Collection entries
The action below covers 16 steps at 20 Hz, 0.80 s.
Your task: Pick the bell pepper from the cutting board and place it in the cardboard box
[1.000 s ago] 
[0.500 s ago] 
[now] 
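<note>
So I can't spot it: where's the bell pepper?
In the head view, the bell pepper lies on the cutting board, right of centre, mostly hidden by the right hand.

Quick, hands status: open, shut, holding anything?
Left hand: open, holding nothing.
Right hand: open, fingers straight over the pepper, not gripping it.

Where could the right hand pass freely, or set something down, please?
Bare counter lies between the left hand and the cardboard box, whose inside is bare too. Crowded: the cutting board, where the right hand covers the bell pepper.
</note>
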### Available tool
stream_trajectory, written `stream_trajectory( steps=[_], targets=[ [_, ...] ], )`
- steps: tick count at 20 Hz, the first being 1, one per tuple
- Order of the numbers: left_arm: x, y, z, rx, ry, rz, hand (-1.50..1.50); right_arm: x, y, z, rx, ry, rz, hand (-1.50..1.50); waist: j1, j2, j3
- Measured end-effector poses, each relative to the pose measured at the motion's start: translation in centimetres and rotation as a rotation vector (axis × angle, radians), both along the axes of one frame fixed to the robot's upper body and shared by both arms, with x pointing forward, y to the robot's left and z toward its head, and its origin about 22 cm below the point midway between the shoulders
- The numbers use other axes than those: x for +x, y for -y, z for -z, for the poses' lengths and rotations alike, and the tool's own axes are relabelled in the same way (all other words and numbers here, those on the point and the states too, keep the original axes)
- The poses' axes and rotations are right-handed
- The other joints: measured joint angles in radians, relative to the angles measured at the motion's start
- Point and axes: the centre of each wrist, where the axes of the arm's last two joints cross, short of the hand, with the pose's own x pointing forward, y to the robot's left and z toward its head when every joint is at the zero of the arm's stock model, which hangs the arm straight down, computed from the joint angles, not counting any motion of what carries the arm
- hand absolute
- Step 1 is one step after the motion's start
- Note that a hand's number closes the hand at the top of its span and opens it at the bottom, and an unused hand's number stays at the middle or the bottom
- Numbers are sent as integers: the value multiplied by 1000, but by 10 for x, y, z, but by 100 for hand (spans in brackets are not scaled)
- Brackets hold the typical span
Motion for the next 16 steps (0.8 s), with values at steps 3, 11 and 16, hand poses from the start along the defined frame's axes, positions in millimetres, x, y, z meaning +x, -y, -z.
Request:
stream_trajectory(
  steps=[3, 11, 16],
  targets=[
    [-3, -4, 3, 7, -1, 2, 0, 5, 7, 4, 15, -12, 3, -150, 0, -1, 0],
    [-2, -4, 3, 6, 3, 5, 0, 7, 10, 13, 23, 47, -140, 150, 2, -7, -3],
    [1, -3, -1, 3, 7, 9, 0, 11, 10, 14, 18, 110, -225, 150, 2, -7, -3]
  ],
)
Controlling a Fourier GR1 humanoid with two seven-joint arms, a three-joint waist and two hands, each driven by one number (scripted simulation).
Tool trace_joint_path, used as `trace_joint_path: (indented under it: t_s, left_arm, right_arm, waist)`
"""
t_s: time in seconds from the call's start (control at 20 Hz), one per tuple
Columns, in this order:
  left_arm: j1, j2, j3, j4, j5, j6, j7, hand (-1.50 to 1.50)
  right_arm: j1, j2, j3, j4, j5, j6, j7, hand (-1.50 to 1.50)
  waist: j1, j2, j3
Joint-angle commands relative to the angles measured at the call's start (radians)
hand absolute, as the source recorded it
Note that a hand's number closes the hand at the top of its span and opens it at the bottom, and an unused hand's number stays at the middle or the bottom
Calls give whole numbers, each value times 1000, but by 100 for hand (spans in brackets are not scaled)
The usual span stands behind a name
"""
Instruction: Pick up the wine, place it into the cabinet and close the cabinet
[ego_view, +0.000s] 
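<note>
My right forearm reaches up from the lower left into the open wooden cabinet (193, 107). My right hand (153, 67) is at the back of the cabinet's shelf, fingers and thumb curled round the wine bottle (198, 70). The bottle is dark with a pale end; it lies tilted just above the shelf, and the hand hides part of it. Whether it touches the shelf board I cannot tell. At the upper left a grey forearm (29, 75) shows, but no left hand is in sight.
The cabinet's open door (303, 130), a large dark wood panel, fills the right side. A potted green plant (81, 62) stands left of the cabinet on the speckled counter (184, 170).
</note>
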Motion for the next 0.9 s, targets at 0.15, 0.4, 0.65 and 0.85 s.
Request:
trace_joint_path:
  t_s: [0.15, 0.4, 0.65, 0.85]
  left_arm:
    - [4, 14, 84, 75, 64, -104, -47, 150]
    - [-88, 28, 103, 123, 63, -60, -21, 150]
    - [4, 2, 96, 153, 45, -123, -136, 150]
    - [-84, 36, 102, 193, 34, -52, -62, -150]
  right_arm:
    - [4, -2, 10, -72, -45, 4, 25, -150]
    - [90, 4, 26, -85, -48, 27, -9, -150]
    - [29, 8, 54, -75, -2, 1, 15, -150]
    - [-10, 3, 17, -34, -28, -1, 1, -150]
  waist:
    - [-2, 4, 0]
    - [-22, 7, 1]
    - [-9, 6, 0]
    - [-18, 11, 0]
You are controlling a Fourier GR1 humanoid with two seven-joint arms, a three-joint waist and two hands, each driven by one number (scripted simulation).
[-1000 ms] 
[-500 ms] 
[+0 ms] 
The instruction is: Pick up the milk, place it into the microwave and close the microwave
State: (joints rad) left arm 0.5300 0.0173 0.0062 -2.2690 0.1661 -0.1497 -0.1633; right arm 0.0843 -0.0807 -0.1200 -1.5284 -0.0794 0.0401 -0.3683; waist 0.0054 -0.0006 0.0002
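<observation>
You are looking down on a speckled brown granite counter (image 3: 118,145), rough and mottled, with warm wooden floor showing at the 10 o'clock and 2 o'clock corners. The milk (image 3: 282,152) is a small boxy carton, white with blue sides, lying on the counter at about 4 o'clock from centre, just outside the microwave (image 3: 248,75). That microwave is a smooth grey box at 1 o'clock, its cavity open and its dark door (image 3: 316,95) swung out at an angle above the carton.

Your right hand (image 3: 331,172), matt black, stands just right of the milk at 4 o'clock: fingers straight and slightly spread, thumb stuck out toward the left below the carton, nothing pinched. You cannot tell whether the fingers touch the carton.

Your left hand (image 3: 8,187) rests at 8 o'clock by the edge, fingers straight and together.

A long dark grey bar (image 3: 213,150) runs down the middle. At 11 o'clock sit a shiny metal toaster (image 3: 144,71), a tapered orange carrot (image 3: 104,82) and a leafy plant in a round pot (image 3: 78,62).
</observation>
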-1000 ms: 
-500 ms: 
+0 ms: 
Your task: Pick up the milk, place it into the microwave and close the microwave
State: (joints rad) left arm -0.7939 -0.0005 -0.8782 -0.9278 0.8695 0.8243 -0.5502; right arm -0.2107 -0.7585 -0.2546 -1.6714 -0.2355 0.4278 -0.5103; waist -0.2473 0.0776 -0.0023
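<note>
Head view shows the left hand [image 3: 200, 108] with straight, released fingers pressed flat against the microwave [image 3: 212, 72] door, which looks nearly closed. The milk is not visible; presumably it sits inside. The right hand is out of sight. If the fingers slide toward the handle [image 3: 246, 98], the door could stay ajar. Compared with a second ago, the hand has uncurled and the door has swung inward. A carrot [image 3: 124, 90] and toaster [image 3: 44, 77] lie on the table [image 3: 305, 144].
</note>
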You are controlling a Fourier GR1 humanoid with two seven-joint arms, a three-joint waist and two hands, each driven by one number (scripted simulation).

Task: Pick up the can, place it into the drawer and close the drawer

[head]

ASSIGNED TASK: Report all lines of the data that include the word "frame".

PROBLEM SOLUTION:
- Measured end-effector poses, each relative to the pose measured at the motion's start: translation in centimetres and rotation as a rotation vector (axis × angle, radians), both along the axes of one frame fixed to the robot's upper body and shared by both arms, with x pointing forward, y to the robot's left and z toward its head, and its origin about 22 cm below the point midway between the shoulders
Motion for the next 16 steps (0.8 s), with values at steps 3, 11 and 16, hand poses from the start along the defined frame's axes, positions in millimetres, x, y, z meaning +x, -y, -z.

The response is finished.